As architect Stephen Kanner points out, affordable housing is often built to a punishingly low budget, with designers forced to use the cheapest possible materials. That means certain recycled products are simply not a possibility, since their initial cost is often higher than more traditionally sourced building materials. But even stucco and cement can be sustainable, if they are designed to last. The most important criterion for greenness, after all, is how long a building stays with us. If we put it up fancy sustainable houses and apartments that are knocked down in a decade or two to make way for something even fancier, it will be tough to argue that they were ever green to begin with.
Increasingly, architects and planners are realizing that the ethic of reuse should be broadened to include not just the specific materials that make up a building but also an urban scale. Saving older buildings from the wrecking ball, and thinking about how those buildings connect to one another, are among the greenest steps a community can take.
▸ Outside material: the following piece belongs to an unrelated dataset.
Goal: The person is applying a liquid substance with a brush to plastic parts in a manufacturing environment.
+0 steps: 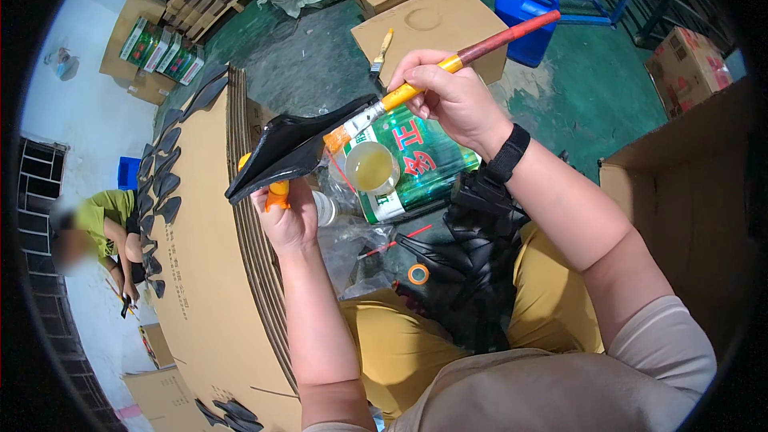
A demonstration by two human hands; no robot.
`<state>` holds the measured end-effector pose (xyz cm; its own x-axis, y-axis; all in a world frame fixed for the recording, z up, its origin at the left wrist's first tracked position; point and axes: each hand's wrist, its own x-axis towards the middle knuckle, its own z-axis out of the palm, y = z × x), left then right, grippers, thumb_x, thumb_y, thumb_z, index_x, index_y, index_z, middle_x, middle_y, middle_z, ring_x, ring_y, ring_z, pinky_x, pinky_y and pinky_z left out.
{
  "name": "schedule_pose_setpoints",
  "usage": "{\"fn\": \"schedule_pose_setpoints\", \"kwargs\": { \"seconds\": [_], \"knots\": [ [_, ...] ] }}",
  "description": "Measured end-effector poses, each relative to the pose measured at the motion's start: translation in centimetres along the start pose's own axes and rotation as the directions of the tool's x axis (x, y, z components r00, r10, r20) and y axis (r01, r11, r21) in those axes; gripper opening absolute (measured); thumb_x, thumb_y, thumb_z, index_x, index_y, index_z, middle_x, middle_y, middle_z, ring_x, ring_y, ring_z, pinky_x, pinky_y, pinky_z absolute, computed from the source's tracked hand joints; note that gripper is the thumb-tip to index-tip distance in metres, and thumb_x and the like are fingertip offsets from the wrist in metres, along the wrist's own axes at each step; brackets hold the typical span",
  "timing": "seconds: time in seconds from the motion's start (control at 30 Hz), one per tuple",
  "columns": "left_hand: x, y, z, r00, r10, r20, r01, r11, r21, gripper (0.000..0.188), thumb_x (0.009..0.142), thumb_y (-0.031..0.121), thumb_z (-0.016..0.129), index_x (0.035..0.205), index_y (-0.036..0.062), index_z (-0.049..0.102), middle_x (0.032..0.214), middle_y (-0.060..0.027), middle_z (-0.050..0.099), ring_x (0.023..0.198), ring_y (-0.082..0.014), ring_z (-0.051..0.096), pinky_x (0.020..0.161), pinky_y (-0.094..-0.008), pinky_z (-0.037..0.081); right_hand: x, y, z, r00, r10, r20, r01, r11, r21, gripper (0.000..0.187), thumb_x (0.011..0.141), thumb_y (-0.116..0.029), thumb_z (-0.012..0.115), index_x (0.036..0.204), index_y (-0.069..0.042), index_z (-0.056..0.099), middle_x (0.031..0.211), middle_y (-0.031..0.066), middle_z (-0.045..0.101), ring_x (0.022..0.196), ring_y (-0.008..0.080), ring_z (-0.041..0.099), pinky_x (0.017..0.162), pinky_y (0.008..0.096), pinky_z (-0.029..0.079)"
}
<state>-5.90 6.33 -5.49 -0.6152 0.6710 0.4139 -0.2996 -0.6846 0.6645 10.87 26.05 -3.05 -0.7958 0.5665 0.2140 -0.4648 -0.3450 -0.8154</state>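
Note:
My left hand (290, 220), with orange covers on its fingers, grips a black curved panel (292, 144) from below, its hollow side tilted up. A paintbrush (408, 94) with a yellow and red handle is held in my right hand (452, 96), fingers closed around the handle. Its wet orange-looking bristles lie at the panel's right edge; whether they press on it is hard to tell. Just below the brush, a cup (373, 168) of yellowish liquid stands on a green tin (424, 156). Several more black panels (468, 268) are piled between my knees.
To the left, a stack of cardboard sheets (212, 272) carries a row of black panels (166, 184); a co-worker (112, 228) crouches beyond it. Cardboard boxes (424, 24) and a blue jerrycan (524, 20) stand ahead. An open carton (680, 200) is at my right.

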Motion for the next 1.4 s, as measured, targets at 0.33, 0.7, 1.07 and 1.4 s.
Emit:
{"fn": "schedule_pose_setpoints", "kwargs": {
  "seconds": [0.33, 0.7, 1.07, 1.4],
  "knots": [
    [-0.4, 1.3, -1.5, 0.995, 0.041, -0.093, -0.054, 0.988, -0.148, 0.032, 0.089, 0.021, 0.053, 0.116, 0.0042, 0.055, 0.12, -0.0117, 0.055, 0.112, -0.0229, 0.051, 0.102, -0.0386, 0.036, 0.4, 1.1, -1.5, 0.991, -0.012, -0.136, 0.002, 0.998, -0.07, 0.017, 0.084, -0.014, 0.051, 0.08, 0.0, 0.06, 0.065, 0.0018, 0.054, 0.054, 0.0058, 0.046, 0.048, 0.0187, 0.036],
    [-0.3, 2.1, -2.1, 0.998, 0.047, -0.049, -0.055, 0.982, -0.182, 0.032, 0.089, 0.024, 0.055, 0.112, 0.0028, 0.057, 0.117, -0.0097, 0.057, 0.112, -0.0221, 0.049, 0.107, -0.0381, 0.031, 0.0, 0.3, 0.6, 0.99, -0.075, -0.119, 0.083, 0.994, 0.064, 0.016, 0.083, -0.013, 0.052, 0.076, -0.002, 0.062, 0.064, 0.0012, 0.054, 0.05, 0.0056, 0.045, 0.047, 0.0179, 0.035],
    [-0.6, 2.7, -1.2, 0.989, 0.032, -0.144, -0.066, 0.97, -0.233, 0.029, 0.09, 0.021, 0.051, 0.11, 0.0007, 0.057, 0.112, -0.0125, 0.059, 0.11, -0.0241, 0.05, 0.103, -0.0393, 0.034, -0.1, 1.2, 0.5, 0.976, -0.1, -0.192, 0.087, 0.994, -0.071, 0.017, 0.083, -0.015, 0.052, 0.077, -0.003, 0.063, 0.063, 0.0002, 0.053, 0.054, 0.0055, 0.046, 0.049, 0.0179, 0.037],
    [-0.7, 4.0, -1.1, 0.902, -0.072, -0.427, -0.119, 0.907, -0.404, 0.023, 0.09, 0.018, 0.051, 0.1, -0.0007, 0.06, 0.095, -0.0124, 0.062, 0.104, -0.0269, 0.053, 0.101, -0.0417, 0.037, 0.2, 1.8, 0.1, 0.963, -0.149, -0.223, 0.122, 0.984, -0.131, 0.017, 0.083, -0.015, 0.051, 0.08, -0.001, 0.06, 0.059, 0.0018, 0.051, 0.05, 0.0069, 0.045, 0.046, 0.0188, 0.034]
  ]
}}
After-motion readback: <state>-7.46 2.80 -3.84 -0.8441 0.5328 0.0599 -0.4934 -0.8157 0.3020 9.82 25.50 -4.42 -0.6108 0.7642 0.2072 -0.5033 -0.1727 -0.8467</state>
As Richard Moe, the president of the National Trust for Historic Preservation, points out, "It takes approximately 65 years for a green, energy-efficient new office building to recover the energy lost in demolishing an existing building. And let’s face it: Most new buildings aren’t designed to last anywhere near 65 years. ... It all comes down to this simple fact: We can’t build our way out of the global warming crisis. We have to conserve our way out. That means we have to make better, wiser use of what we’ve already built. ... The bottom line is that the greenest building is one that already exists."